Arriscaria a dizer que nem é culpa de Michel Temer. Quem levou o país à
maior recessão desde 1930 é uma subciência econômica, uma submissão
atrasada a um pensamento econômico equivocado, raso, que transformou o
conhecimento científico em matéria de fé, abolindo princípios básicos de
uma economia de mercado.
A culpa de Dilma e Temer foi a da semi-ignorância de uma, da
ignorância ampla de outro, deixando a condução do país nas mãos de
técnicos e Ministros de pequena estatura, escasso conhecimento geral.

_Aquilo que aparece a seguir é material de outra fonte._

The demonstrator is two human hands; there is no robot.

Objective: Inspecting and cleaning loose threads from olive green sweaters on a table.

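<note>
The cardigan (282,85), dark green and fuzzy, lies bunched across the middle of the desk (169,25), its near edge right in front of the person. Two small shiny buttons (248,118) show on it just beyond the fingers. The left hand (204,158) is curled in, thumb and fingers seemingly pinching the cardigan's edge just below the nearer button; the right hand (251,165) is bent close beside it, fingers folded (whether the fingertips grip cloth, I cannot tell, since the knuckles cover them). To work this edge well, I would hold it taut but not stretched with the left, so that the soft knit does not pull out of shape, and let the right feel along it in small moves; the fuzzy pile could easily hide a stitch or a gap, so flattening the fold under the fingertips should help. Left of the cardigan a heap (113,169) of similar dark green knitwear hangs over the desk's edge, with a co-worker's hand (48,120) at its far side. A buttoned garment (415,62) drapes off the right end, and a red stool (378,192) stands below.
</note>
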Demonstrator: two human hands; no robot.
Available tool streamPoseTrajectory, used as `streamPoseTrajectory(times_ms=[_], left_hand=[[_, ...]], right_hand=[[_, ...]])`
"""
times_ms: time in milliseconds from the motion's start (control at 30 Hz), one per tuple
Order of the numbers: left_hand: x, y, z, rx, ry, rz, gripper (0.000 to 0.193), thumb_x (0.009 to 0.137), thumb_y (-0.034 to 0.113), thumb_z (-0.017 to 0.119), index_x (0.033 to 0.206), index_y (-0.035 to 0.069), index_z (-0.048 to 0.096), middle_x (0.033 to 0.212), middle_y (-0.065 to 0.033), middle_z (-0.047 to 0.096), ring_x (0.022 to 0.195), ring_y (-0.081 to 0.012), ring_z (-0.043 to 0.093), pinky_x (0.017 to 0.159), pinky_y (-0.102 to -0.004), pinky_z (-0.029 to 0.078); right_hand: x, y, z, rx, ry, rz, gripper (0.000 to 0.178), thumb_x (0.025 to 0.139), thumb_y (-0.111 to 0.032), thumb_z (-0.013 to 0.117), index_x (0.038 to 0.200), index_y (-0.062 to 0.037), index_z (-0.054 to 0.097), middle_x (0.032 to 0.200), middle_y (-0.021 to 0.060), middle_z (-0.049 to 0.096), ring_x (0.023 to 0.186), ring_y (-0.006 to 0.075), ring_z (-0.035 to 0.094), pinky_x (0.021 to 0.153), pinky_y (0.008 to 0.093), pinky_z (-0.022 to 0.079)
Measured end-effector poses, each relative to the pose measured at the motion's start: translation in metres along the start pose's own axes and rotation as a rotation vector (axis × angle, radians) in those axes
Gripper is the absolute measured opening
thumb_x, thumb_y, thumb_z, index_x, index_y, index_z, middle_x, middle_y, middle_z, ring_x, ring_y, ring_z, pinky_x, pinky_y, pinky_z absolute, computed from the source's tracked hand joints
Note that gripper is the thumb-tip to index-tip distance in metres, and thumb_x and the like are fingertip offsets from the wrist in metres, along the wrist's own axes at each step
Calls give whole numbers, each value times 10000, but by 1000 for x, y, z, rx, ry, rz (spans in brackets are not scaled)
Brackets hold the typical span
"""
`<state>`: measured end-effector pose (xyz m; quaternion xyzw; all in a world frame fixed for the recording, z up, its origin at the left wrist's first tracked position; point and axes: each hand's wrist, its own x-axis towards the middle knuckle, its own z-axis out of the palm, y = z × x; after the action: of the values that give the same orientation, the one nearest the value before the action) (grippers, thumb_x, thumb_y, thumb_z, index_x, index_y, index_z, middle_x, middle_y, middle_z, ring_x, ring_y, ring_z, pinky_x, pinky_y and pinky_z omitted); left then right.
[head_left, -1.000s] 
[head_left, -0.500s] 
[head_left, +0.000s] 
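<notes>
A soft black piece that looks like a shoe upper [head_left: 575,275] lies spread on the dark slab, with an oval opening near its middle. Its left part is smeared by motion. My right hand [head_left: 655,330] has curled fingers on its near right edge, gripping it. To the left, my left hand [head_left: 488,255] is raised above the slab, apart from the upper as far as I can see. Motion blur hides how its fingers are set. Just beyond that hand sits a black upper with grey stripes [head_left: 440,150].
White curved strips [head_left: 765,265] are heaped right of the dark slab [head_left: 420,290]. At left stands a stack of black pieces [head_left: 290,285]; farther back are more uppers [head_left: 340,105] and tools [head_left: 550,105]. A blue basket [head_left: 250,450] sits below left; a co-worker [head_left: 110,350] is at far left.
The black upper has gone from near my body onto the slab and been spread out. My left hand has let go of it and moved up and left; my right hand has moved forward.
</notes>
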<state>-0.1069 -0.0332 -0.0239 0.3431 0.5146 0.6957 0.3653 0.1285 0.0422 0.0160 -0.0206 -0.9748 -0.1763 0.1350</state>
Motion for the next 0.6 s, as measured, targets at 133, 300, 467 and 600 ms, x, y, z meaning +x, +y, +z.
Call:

A tragédia brasileira pós-redemocratização é fruto direto da ação
deletéria dos economistas brasileiros, alguns com interesses financeiros
explícitos – como a geração do Plano Real -, outros com a ignorância
fatal dos falsos especialistas, os que confiam cegamente em respostas de
manuais, com total incapacidade de enxergar o todo.
A economia sempre foi uma ciência auxiliar das políticas públicas,
assim como o financeiro é auxiliar dos projetos de uma empresa. Cabe ao
financeiro avaliar os custos, as formas de financiamento, apontar os
limites, mas sempre se subordinando à estratégia definida pelo Board da
companhia.
Os erros de Dilma em 2014 foram fruto da sua cabeça. Os desastres de
2015 se deveram à pressão suicida do mercado/mídia e a erros trágicos de
diagnóstico de Joaquim Levy, que persistiram na gestão Henrique
Meirelles.
1o Passo – a crise fiscal
A crise fiscal do governo Dilma Rousseff foi fruto direto de um erro de diagnóstico dos economistas.
Basearam-se em estudos dos anos 90 – que haviam sido revisados pelo
FMI em 2012 – segundo os quais subsídios fiscais tinham Impacto positivo
no PIB. A enxurrada de subsídios se somou à compressão das tarifas de
energia, visando conter a inflação. Havia um quadro externo de queda nos
preços internacionais de commodities, prenunciando reflexos negativos
sobre o país. E a Lava Jato cumprindo sua missão de destruir a economia
brasileira.
A pobreza institucional e política do país permitiu que toda a
estratégia fosse comandada de forma autocrática por Dilma e Guido
Mantega, abrindo mão de qualquer consulta a outras cabeças.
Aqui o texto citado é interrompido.